駄駄を捏ねるのは、真面目なりなにとってはとっても珍しいことだ。自分でもおかしいなと思いつつ、りなは夕飯のことを考えてうんざりしていた。
「どうしよう」
りなは冷蔵庫へ向かう。開けて食材を見たところで、「作りたくない」という感情がぶわっと溢れてきた。
「やだ! 作りたくない!」
子供のように叫ぶりな。その声を聞く者は誰もいない。
りなは一人涙を流し始めた。ああ、今日はもうだめだ。急いで置いてあるティッシュで涙を拭う。墨汁のようなシミがティッシュに付着した。
そう、りなの涙は黒いのだ。生まれつきだ。このせいで、どれだけ苦労して生きてきたことか。
りなは夕飯作りを諦め、ティッシュを持ちながら自室へ入る。ベッドに寝転がり、しくしくと涙を流す。頓服薬を口に放り込む。水で流す。
りなは精神の病気を患っている。その病気は治る、という概念がなく、一生付き合っていかないといけないものなのだ。りなは二十歳に発症してもう十年も付き合っている。
りなは働いていない。というか、働けないのだ。病気のせいだ。仕方のないことなのだが、りなは働けない自分を事あるごとに責めている。働けない自分が嫌いなのだ。
さらに、りなの落ち込む原因がもう一つある。姉だ。
姉のかれんはベストセラー作家だ。あるインタビューで、かれんは小さい頃泣き虫で、その涙がダイヤモンドになったと言っていた。それがりなを傷つけた。りなは泣いてもダイヤモンドになれない。せいぜい人の手を汚す木炭にしかならない。
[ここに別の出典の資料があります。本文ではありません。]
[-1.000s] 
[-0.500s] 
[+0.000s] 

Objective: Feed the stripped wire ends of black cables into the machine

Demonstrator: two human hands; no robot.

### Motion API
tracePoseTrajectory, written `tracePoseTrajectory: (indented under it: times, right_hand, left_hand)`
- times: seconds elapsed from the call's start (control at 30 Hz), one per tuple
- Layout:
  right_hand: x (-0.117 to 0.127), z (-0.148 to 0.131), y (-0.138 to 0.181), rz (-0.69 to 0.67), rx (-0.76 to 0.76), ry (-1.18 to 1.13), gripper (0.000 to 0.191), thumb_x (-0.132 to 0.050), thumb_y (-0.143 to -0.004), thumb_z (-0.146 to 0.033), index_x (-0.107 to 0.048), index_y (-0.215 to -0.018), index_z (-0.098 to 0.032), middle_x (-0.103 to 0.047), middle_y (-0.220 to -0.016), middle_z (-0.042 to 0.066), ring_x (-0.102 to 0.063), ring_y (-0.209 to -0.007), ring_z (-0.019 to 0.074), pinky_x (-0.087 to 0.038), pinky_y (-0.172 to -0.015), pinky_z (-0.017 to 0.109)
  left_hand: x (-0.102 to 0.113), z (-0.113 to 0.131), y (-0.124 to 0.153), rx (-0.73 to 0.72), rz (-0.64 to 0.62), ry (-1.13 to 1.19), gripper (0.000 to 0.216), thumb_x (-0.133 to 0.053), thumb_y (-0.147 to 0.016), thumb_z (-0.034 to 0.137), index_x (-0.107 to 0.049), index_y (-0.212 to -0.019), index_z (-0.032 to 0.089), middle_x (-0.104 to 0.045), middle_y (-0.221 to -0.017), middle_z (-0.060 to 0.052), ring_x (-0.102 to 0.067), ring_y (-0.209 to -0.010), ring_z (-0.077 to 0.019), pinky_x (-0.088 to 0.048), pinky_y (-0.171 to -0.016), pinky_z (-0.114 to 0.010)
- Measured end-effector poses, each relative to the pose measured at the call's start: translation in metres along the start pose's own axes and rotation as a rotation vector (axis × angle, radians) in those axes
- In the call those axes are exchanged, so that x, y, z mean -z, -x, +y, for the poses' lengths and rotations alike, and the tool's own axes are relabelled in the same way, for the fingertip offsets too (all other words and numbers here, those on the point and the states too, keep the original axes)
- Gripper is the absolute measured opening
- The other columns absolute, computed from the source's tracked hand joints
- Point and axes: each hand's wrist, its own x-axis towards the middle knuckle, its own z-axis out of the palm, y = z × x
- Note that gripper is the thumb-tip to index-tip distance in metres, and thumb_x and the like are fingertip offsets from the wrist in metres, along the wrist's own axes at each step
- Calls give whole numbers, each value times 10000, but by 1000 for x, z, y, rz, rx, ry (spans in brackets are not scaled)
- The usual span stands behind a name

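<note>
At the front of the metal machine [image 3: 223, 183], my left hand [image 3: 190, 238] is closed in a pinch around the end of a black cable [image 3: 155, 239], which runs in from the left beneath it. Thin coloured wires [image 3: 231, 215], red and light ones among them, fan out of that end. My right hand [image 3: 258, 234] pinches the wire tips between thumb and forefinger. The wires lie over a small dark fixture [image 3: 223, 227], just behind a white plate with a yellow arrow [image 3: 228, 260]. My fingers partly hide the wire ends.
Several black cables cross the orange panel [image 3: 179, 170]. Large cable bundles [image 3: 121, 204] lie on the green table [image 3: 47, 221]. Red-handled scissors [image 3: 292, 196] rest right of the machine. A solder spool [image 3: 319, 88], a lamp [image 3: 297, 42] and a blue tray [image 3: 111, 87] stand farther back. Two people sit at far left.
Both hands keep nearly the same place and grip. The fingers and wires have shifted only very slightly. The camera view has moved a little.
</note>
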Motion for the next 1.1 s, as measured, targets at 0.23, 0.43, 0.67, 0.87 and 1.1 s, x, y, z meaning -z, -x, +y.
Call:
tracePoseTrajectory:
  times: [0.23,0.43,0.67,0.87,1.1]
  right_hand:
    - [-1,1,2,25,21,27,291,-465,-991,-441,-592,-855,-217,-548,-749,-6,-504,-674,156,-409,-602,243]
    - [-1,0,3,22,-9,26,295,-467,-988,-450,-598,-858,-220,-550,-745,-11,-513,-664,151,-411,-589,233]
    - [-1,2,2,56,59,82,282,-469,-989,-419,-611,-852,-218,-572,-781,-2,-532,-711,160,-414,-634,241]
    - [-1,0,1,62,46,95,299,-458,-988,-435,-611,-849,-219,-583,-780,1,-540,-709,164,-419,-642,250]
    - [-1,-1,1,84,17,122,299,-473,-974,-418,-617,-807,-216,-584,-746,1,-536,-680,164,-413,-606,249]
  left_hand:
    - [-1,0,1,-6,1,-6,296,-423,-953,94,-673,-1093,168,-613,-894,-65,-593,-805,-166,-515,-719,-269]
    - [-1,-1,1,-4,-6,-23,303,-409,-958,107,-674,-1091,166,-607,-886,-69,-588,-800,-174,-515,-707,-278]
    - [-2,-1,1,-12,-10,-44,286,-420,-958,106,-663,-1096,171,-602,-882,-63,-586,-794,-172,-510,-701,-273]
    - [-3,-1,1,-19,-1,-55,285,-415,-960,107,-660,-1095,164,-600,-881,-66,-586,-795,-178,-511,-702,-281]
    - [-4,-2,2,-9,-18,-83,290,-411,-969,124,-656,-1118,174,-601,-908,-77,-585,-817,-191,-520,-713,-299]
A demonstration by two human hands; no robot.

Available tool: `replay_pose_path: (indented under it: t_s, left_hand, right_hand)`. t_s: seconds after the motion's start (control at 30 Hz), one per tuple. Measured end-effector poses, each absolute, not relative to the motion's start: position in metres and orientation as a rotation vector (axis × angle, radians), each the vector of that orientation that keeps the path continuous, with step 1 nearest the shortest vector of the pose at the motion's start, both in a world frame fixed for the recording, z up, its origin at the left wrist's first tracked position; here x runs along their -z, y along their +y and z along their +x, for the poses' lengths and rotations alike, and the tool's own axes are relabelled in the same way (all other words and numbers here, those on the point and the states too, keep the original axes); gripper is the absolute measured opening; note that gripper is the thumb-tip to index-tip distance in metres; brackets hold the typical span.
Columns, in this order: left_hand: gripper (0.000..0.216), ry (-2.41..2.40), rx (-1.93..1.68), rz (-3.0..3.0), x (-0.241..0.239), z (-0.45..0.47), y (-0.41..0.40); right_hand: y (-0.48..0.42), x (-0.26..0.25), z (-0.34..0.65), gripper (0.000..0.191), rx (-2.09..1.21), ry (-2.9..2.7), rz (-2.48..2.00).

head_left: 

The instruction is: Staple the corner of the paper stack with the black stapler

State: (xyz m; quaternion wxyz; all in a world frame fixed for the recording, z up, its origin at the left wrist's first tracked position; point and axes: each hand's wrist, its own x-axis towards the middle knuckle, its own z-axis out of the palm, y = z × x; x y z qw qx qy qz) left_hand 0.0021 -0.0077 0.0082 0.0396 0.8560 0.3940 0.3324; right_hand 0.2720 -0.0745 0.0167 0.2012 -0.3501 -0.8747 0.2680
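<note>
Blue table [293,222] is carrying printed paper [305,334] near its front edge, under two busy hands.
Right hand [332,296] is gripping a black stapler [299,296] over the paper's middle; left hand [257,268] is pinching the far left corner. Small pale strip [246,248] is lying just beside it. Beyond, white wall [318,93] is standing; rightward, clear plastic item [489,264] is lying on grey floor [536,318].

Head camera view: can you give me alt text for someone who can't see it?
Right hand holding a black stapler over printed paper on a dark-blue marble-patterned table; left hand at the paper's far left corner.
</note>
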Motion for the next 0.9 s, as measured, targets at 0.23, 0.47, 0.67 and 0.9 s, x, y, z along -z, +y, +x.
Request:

りなは姉を憎んでいる。ベストセラー作家と、精神科デイケア通いの妹。どちらが優れているか、なんてすぐ分かる。姉に決まっている。
「はぁ」
りなはため息をつく。きっと、この感情は絶望だ。
姉がいなければ。姉が私より劣っていれば。また違ったのかもしれない。
でも現実はそう簡単に変わらない。この劣った体で、劣った精神で生きていかなければならない。
お姉ちゃん。お姉ちゃん。どうしてお姉ちゃんだけ成功しているの?
お姉ちゃん。私はあなたを、許さないよ。